Give us some example of pop culture that you love and make the case that is it subtly or subversively leftist.
Old Twilight Zone episodes are amazingly told stories – parables about fear and hatred, about how humanity can survive or doom itself, tucked into 23-minute tales. They endure as episodes with surprising plot twists and ironic endings, but they were also extremely fearful of nuclear war, concerned about how humans treat the least among us, and are as anti-xenophobic as they are anti-fascist.
What texts, persons, or events have inspired you the most?
Kurt Vonnegut. He offers glimpses of how the world could be, wrapped in absurdity that makes you laugh as well. His books are easy reads – but the ideas stay with me. In Slapstick, the president divided everyone in the country arbitrarily into families under the slogan “Lonesome No More.” In Cat’s Cradle, you understand that there are people who push you by encouragement or negative example along your course in life. Kilgore Trout, his sci-fi novelist stand-in, offers allegories that consume my imagination decades after I first read them.
I had the chance to meet him once — and he took almost an hour to talk to me, a 16-year-old at the time, about writing, politics, history.
One of his most influential lines on my own work: “Every truly creative person creates with an audience of one in mind.”
What person deserves to be a lot more famous than they are?
The comedians of Laughing Liberally, our political comedy project, deserve fame – and slowly they are getting it.
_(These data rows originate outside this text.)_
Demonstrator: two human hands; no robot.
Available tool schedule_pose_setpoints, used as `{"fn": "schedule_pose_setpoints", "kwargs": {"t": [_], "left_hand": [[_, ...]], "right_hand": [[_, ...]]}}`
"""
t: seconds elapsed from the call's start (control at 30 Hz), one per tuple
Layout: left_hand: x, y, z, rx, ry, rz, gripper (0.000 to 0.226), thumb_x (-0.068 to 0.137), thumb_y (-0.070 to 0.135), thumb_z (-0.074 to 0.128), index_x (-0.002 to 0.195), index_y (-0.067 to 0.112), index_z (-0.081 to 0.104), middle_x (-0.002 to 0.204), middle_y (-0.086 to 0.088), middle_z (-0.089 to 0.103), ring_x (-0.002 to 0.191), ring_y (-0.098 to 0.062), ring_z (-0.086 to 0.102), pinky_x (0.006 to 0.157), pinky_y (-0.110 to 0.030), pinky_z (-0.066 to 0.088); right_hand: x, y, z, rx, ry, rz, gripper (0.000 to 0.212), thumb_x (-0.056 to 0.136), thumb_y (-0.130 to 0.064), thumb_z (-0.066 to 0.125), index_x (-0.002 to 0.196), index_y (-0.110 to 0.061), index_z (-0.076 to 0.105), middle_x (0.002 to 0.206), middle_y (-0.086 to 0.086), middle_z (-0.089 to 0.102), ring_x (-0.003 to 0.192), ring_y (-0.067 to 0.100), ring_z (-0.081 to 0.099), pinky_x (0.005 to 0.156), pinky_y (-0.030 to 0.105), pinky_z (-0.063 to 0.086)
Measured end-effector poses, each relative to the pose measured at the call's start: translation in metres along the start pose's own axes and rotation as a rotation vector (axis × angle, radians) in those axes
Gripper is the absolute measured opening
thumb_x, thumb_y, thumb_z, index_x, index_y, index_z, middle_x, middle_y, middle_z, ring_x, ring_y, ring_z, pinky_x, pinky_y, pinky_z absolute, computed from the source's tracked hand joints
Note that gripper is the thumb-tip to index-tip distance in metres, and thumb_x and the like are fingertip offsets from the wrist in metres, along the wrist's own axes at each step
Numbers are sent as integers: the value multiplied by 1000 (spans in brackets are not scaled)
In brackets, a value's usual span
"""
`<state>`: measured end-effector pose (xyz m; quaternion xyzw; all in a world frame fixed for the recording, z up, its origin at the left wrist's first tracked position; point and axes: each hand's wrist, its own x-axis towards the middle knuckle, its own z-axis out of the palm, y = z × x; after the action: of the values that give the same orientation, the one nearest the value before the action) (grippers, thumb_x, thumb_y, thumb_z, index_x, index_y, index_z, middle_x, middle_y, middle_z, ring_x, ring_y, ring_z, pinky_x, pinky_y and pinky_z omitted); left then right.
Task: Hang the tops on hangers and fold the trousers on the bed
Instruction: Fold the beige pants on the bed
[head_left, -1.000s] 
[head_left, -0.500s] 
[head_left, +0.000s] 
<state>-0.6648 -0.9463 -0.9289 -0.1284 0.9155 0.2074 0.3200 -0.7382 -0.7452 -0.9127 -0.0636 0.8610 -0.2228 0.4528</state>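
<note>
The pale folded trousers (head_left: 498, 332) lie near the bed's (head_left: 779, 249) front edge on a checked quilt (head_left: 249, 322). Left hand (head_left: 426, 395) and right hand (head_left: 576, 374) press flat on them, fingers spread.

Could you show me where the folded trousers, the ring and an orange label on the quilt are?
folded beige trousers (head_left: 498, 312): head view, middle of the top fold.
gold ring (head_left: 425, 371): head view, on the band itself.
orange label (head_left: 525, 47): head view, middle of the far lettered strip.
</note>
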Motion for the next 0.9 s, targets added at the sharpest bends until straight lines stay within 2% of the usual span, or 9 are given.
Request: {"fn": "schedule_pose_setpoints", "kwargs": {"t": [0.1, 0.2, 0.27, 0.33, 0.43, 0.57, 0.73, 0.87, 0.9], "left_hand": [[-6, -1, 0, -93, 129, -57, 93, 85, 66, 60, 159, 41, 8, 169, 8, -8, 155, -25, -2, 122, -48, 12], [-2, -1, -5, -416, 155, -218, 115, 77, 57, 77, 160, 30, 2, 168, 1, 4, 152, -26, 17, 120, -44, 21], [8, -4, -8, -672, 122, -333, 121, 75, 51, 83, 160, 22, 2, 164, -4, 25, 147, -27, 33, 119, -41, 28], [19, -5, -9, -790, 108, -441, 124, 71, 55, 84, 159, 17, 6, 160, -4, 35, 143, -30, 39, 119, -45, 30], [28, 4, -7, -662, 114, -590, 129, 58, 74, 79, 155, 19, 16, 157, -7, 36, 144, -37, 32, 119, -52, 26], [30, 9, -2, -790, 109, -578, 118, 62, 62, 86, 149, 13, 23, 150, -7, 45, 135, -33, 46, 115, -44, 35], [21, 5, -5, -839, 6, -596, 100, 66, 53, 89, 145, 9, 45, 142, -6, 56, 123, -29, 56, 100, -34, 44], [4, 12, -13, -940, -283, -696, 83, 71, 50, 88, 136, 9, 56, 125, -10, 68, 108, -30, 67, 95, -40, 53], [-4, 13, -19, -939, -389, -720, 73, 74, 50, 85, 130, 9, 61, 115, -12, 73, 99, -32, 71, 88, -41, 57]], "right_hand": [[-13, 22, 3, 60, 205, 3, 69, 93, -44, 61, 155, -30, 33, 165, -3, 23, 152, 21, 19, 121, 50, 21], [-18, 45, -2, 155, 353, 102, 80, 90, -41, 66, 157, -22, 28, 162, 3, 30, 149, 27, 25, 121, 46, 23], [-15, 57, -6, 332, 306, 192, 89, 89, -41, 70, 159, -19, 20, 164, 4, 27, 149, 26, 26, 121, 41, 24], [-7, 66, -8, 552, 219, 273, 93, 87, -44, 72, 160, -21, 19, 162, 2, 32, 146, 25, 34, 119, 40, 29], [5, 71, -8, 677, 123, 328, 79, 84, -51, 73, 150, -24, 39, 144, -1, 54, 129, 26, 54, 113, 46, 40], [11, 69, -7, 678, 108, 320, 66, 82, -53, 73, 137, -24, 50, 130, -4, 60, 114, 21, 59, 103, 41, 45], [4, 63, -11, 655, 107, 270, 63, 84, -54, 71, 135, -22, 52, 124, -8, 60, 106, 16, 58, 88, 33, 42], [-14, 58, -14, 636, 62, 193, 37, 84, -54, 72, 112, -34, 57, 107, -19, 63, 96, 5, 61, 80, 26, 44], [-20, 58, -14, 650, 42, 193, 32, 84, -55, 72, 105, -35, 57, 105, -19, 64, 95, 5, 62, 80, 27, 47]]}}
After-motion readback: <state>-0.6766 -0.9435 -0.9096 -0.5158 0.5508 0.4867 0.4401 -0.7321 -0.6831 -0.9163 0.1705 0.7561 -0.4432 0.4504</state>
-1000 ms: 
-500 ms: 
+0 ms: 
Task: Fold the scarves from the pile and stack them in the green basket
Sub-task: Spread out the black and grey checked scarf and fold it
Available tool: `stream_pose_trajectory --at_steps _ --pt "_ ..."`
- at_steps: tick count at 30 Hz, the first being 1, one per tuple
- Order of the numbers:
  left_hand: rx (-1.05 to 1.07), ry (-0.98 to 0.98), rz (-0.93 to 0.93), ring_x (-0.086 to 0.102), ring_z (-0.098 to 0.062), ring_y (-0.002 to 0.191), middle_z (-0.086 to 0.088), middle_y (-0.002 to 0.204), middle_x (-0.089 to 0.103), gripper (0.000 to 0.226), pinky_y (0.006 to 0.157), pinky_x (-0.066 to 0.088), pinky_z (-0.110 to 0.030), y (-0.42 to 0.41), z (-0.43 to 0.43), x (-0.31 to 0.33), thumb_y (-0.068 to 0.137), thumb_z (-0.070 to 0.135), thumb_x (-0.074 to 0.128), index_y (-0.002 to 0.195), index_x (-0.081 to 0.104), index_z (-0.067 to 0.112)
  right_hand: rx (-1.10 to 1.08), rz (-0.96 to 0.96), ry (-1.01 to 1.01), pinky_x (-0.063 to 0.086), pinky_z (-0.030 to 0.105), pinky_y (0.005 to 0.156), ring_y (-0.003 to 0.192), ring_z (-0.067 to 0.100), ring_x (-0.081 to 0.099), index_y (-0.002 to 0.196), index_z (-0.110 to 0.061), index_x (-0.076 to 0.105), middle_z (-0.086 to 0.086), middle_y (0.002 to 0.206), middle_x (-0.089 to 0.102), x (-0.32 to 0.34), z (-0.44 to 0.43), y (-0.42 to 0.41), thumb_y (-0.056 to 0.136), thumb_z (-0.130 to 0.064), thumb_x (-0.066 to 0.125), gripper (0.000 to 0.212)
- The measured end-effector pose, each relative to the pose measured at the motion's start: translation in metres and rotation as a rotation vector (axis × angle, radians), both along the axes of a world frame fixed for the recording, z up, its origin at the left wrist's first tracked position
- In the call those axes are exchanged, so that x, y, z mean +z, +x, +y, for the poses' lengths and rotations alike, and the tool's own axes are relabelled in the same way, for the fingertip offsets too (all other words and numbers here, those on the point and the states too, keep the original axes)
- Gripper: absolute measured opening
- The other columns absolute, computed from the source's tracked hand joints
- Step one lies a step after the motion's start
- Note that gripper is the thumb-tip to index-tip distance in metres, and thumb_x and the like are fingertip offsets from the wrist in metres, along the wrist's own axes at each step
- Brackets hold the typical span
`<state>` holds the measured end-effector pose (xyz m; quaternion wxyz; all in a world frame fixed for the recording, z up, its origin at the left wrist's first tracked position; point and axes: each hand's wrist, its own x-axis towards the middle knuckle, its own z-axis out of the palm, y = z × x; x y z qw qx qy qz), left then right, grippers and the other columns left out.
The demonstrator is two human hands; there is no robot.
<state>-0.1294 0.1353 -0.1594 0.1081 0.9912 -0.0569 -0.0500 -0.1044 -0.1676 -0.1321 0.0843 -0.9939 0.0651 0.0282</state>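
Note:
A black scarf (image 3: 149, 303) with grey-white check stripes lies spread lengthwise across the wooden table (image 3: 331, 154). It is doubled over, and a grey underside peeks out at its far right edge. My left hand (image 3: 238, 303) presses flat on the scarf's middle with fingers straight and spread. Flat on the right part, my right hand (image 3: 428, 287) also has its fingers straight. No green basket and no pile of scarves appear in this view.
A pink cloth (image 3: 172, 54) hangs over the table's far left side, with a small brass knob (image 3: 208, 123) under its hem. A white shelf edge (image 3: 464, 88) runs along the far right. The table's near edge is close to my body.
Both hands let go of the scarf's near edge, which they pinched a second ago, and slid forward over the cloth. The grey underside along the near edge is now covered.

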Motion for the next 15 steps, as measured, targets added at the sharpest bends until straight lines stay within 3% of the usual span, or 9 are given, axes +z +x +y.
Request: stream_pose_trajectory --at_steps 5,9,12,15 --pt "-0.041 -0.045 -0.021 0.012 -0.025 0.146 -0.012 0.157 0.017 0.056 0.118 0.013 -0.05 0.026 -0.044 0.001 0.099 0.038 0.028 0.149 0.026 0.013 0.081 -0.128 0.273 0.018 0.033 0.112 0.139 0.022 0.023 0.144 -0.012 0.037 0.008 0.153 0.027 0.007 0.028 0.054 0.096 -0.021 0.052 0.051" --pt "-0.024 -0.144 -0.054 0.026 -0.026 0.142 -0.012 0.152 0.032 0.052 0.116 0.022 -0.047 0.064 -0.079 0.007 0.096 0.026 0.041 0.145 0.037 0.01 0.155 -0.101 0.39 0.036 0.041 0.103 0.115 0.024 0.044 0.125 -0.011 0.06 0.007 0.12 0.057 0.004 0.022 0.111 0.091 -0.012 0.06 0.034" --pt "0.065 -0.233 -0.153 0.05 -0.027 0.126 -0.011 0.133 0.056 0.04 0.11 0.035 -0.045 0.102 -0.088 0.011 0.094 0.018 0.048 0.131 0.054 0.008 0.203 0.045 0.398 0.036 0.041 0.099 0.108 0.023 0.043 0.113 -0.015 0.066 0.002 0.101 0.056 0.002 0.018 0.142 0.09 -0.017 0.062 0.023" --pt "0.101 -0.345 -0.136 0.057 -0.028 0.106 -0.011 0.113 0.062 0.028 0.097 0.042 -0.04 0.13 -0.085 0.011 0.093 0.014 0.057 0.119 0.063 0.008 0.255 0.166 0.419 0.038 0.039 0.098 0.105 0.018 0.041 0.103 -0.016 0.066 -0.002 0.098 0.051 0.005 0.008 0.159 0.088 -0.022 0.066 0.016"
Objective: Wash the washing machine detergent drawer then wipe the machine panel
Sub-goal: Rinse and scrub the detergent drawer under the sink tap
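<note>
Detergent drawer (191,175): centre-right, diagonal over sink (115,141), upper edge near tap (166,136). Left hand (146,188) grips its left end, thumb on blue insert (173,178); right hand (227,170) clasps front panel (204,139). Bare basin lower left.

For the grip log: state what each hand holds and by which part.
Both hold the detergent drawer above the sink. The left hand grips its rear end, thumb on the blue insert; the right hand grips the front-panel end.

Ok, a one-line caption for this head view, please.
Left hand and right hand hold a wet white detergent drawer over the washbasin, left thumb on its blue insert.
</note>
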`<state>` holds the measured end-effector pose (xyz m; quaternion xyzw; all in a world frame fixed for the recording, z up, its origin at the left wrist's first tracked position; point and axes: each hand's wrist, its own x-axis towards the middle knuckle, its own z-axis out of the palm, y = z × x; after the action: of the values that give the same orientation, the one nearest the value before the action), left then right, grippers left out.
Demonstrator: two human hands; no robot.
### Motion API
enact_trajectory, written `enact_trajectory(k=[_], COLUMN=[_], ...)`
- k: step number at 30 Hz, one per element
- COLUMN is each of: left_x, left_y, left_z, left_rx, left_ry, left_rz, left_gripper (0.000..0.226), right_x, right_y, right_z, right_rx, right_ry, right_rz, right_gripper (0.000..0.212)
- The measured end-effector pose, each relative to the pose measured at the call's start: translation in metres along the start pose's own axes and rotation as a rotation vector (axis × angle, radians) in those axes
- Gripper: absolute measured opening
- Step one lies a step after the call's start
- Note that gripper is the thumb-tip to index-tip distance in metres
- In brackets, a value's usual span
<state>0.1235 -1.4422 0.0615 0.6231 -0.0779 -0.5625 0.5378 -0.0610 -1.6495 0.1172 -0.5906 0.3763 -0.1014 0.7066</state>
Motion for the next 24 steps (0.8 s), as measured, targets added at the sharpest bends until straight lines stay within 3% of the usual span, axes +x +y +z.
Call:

Baratunde Thurston is becoming omnipresent whether discussing race, technology or comedy. Katie Halper has one of the most incisive, leftists wits there is and her posts are getting more circulation on Huffington and elsewhere. Lee Camp went on Fox News and called Fox a “parade of propaganda and festival of lies” on air. These are the folks who are going to be the George Carlins and Lenny Bruces of our era.